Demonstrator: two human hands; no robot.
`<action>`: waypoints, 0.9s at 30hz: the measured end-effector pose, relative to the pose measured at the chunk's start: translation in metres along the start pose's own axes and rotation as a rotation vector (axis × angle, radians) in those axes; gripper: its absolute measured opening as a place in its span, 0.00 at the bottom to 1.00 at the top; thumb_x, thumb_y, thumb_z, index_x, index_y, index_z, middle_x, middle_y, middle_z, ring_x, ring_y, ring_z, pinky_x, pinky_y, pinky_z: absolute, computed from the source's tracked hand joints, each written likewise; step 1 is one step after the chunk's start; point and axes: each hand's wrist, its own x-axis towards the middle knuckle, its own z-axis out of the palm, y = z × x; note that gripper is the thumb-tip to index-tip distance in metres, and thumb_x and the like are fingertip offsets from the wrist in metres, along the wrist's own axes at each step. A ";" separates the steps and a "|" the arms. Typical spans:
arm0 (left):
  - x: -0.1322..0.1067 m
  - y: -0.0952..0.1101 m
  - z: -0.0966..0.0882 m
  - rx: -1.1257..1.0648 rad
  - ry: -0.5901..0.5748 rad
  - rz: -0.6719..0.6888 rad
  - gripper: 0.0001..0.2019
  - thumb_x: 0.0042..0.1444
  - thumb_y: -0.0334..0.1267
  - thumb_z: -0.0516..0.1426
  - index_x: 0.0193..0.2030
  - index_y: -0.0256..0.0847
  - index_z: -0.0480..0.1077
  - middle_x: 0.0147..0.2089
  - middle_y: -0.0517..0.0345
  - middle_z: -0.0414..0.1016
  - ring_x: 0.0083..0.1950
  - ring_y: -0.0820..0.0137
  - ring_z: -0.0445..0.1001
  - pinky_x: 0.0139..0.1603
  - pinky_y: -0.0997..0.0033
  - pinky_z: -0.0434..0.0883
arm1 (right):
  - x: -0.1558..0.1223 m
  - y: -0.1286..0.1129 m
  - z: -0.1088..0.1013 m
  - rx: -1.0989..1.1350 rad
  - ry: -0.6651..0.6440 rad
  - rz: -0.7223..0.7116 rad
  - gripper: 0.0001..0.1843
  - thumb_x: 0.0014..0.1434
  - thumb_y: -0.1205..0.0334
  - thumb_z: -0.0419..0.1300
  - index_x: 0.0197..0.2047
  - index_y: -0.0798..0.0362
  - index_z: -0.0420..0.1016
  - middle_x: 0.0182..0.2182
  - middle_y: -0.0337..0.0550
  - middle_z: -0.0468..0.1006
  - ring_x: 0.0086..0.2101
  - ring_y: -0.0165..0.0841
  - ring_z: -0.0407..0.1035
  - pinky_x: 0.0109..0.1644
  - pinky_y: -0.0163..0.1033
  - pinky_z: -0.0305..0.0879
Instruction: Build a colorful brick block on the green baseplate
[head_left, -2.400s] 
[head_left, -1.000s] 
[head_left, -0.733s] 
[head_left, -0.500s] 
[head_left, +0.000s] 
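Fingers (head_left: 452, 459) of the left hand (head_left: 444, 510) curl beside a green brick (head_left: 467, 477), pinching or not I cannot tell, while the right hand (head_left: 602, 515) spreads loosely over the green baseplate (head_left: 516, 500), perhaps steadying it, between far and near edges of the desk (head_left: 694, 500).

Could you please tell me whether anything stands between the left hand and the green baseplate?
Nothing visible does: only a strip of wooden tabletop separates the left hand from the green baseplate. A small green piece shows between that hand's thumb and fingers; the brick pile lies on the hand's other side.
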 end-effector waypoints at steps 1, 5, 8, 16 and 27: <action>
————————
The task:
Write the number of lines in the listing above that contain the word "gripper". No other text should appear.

Answer to the exercise:
3